• **Activity**
Look through the material below, count the lines containing the word "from", and state only the count.

---

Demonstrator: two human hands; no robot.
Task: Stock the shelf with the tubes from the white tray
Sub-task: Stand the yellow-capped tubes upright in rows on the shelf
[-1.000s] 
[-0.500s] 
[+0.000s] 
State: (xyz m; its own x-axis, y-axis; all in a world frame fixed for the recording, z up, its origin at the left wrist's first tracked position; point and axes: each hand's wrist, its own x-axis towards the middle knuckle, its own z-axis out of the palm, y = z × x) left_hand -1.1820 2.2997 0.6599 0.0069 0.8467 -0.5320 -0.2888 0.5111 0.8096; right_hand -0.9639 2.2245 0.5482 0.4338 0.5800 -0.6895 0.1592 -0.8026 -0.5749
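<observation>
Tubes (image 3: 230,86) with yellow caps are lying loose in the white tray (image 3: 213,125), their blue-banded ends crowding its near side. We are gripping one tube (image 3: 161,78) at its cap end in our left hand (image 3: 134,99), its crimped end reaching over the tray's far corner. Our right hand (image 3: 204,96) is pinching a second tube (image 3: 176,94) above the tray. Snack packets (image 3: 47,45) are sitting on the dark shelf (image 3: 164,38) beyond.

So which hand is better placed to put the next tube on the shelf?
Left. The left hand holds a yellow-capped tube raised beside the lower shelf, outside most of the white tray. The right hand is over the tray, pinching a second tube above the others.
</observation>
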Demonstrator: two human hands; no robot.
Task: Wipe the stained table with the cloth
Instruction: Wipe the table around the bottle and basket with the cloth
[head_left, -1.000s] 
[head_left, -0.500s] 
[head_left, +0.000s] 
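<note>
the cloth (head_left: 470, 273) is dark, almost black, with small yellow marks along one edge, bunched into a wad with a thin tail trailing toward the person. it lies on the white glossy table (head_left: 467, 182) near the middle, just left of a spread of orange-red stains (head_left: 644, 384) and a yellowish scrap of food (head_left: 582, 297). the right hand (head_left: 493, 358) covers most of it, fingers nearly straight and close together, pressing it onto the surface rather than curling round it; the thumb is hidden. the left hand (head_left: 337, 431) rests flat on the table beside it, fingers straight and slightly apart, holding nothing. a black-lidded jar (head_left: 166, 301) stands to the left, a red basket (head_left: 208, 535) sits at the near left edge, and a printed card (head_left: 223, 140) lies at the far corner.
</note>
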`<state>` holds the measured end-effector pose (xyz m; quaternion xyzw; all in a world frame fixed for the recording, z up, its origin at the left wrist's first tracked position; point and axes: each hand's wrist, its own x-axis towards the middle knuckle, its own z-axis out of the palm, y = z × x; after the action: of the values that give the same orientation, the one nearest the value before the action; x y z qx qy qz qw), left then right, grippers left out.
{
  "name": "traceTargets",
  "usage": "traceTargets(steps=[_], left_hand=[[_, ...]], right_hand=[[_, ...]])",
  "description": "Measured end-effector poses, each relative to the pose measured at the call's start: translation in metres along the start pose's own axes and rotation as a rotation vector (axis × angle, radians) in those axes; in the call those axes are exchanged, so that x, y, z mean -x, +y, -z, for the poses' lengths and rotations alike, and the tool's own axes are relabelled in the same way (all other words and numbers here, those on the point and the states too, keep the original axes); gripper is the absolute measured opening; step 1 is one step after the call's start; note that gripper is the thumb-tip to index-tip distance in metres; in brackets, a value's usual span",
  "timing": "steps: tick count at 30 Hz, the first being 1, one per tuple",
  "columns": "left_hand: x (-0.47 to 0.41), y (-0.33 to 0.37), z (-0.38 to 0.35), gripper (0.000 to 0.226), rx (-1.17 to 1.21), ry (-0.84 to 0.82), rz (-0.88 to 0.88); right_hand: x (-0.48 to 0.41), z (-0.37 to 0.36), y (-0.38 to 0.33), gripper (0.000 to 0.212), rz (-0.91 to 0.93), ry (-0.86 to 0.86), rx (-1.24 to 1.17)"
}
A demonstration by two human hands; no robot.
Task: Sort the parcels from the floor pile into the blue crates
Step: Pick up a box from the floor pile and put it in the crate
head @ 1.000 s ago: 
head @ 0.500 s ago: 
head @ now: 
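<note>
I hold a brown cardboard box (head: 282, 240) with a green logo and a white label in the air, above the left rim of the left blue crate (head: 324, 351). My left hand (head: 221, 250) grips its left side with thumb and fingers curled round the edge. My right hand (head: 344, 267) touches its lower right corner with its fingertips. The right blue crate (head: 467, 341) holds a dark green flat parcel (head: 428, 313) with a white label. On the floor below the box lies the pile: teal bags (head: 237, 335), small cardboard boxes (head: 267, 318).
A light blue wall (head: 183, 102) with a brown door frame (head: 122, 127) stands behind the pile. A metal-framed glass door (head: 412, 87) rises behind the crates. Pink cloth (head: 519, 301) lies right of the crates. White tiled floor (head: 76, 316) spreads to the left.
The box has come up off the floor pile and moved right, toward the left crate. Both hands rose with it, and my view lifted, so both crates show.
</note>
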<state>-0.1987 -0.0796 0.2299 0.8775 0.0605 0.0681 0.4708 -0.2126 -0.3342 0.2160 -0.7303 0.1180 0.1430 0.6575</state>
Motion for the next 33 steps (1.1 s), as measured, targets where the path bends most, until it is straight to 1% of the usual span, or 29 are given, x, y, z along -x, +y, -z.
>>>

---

• **Exercise result**
3